Hahn School of Nursing and Health Science, University of San Diego, CA 92110, USA.

出版信息

Women Health. 2001;33(3-4):149-62. doi: 10.1300/J013v33n03_09.

DOI:10.1300/J013v33n03_09
PMID:11527102
Abstract

Homeless women experience more severe physical and mental health problems than women in the general population. Under-utilization of health services complicates these health conditions. The study reported here explored how homeless women access health services within the context of shelter living and emerging managed care systems.
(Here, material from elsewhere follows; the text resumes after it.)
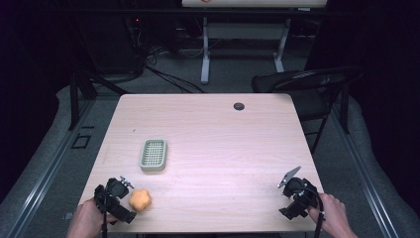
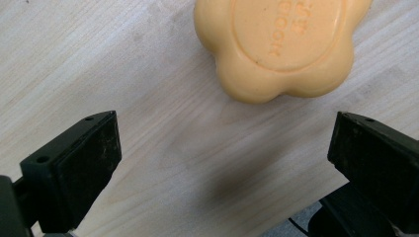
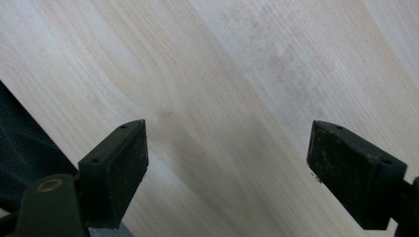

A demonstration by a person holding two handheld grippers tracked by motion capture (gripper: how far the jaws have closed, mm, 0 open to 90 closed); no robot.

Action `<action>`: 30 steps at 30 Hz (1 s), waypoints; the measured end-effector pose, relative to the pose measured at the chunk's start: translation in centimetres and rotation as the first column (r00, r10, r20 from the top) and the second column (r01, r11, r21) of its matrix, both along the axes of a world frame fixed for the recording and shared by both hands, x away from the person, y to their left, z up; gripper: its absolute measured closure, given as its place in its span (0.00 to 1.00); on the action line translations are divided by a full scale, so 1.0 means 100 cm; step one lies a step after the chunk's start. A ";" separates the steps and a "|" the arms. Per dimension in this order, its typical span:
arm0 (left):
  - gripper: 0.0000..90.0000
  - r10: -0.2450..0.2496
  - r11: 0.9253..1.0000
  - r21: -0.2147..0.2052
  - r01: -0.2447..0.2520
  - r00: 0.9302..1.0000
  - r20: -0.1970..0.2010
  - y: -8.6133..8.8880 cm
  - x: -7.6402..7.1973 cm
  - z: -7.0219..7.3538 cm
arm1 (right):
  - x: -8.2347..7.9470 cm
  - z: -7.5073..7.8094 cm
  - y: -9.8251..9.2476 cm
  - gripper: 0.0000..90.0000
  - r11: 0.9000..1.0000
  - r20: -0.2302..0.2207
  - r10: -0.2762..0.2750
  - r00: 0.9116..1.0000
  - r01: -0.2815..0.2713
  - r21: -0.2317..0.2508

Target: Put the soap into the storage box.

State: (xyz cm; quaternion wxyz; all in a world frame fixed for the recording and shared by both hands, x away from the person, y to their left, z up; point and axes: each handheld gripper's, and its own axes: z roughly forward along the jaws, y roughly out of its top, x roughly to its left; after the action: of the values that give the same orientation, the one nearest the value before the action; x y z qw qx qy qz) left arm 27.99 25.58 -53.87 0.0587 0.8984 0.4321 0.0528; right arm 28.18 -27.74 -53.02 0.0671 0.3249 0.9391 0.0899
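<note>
High view – worktop (image 1: 223, 139): pale wood, grommet hole (image 1: 239, 106) at 12 o'clock edge.
High view – soap dish (image 1: 153, 154): green, slatted, at 9 o'clock of worktop centre, apart from the rest.
High view – soap (image 1: 140, 199): orange, flower-shaped, at 7 o'clock near front edge, just beside left tongs (image 1: 123, 186), on their 3 o'clock side.
High view – right tongs (image 1: 292, 184): at 5 o'clock corner, held by right hand (image 1: 333, 212); well apart from soap.
Left gripper view – left tongs (image 2: 222, 148): spread wide, nothing between; soap (image 2: 281, 44) at 1 o'clock ahead, embossed lettering on top, not touching pads.
Right gripper view – right tongs (image 3: 227, 170): released, wide apart, bare wood between; worktop edge at 8 o'clock.
</note>
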 end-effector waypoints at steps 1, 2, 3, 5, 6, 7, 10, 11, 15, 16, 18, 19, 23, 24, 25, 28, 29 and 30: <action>0.00 0.001 1.000 0.002 -0.001 1.000 -0.001 0.000 0.000 0.000 | -0.001 0.000 0.000 0.17 1.000 0.008 -0.008 1.000 0.008 0.004; 0.00 0.001 1.000 0.002 -0.001 1.000 -0.001 0.000 0.000 0.000 | -0.001 0.000 0.000 0.17 1.000 0.008 -0.008 1.000 0.008 0.004; 0.00 0.001 1.000 0.002 -0.001 1.000 0.003 0.000 0.000 0.001 | -0.001 0.000 0.000 0.17 1.000 0.008 -0.006 1.000 0.006 0.004; 0.00 -0.004 1.000 -0.004 0.004 1.000 0.008 0.001 0.000 0.003 | -0.002 -0.001 0.000 0.17 1.000 0.000 -0.010 1.000 0.010 0.017; 0.00 -0.007 1.000 -0.004 0.007 1.000 0.008 0.001 0.000 0.004 | -0.002 -0.001 0.001 0.17 1.000 0.002 -0.005 1.000 0.005 -0.002; 0.00 -0.007 1.000 -0.004 0.007 1.000 0.008 0.001 0.000 0.004 | -0.002 -0.001 0.001 0.17 1.000 0.003 -0.005 1.000 0.005 -0.006; 0.00 -0.008 1.000 -0.007 0.008 1.000 0.001 0.002 0.002 0.006 | -0.002 -0.002 0.001 0.17 1.000 -0.003 -0.008 1.000 0.008 -0.003; 0.00 -0.008 1.000 -0.007 0.008 1.000 0.001 0.002 0.002 0.006 | -0.002 -0.002 0.001 0.17 1.000 -0.003 -0.008 1.000 0.008 -0.003; 0.00 -0.018 1.000 0.006 0.018 1.000 -0.004 0.003 0.002 0.010 | -0.002 -0.002 0.001 0.17 1.000 -0.001 0.002 1.000 -0.002 -0.005; 0.00 -0.018 1.000 0.006 0.018 1.000 -0.004 0.003 0.002 0.010 | -0.002 -0.002 0.001 0.17 1.000 -0.001 0.002 1.000 -0.002 -0.005; 0.00 -0.013 1.000 0.007 0.013 1.000 -0.002 0.005 0.002 0.010 | -0.001 -0.003 0.002 0.17 1.000 -0.004 -0.001 1.000 0.001 0.004; 0.00 -0.012 1.000 0.006 0.012 1.000 -0.003 0.005 0.003 0.011 | -0.001 -0.003 0.002 0.17 1.000 -0.004 0.002 1.000 -0.002 -0.007; 0.00 -0.019 1.000 0.003 0.019 1.000 0.000 0.003 0.005 0.014 | 0.000 -0.004 0.003 0.17 1.000 -0.010 0.007 1.000 -0.007 -0.019; 0.00 -0.029 1.000 0.000 0.029 1.000 -0.002 0.000 0.006 0.016 | -0.001 -0.004 0.003 0.17 1.000 -0.007 0.000 1.000 0.000 -0.004; 0.00 -0.035 0.999 -0.002 0.035 0.999 -0.002 -0.002 0.006 0.017 | -0.001 -0.004 0.003 0.17 1.000 -0.006 0.001 1.000 -0.001 -0.007; 0.00 -0.045 0.999 -0.007 0.044 0.999 -0.004 -0.007 0.008 0.018 | -0.001 -0.003 0.002 0.17 1.000 -0.004 0.003 1.000 -0.003 -0.005; 0.00 -0.049 0.999 -0.009 0.049 0.999 -0.004 -0.009 0.009 0.018 | -0.001 -0.003 0.002 0.17 1.000 -0.004 0.003 1.000 -0.003 -0.005; 0.00 -0.057 0.998 -0.006 0.057 0.998 -0.007 -0.011 0.010 0.018 | -0.001 -0.003 0.002 0.17 1.000 -0.004 0.000 1.000 0.000 0.002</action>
State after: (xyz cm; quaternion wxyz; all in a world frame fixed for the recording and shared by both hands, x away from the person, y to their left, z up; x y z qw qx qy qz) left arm 28.99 24.45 -52.02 0.0611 0.9104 0.4066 0.0466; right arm 28.04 -27.50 -53.37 0.0648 0.3249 0.9392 0.0901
Informed by grounded theory and dimensional analysis, the investigator conducted in-depth interviews with 19 homeless women, 6 staff from agencies serving homeless women, and 2 community health nurses. Findings revealed that homeless women usually had circuitous rather than direct routes to health services. First, they typically found a social network opportunity structure where brokers could assist them into the health care system. The first tiers of access included a domestic violence shelter, a shelter for single homeless women, and a cafe offering low-cost meals to an inner city homeless population. Even after locating this opportunity structure, the conditions of managed care, with its mechanisms of referral and unfamiliarity with the needs of impoverished women, complicated access. Thus, access requires policies that address not only the availability of health professionals, but also tiers of access that include a social network opportunity structure where women can interact with advocates who broker their entry into the health care system.

摘要

无家可归的女性比普通女性经历更严重的身心健康问题。医疗服务利用不足使这些健康状况更加复杂。本文报道的研究探讨了无家可归的女性在庇护所生活和新兴的管理式医疗系统背景下如何获得医疗服务。在扎根理论和维度分析的指导下,研究者对19名无家可归的女性、6名服务无家可归女性的机构工作人员以及2名社区健康护士进行了深入访谈。研究结果显示,无家可归的女性通常通往医疗服务的途径迂回而非直接。首先,她们通常会找到一个社会网络机会结构,其中的中间人可以帮助她们进入医疗保健系统。最初的获取层级包括一个家庭暴力庇护所、一个单身无家可归女性庇护所,以及一家为市中心无家可归者提供低价餐食的咖啡馆。即使找到了这个机会结构,管理式医疗的状况及其转诊机制以及对贫困女性需求的不熟悉,也使获取医疗服务变得复杂。因此,获取医疗服务需要的政策不仅要解决医疗专业人员的可获得性问题,还要解决获取层级问题,其中包括一个社会网络机会结构,女性可以在其中与促成她们进入医疗保健系统的倡导者互动。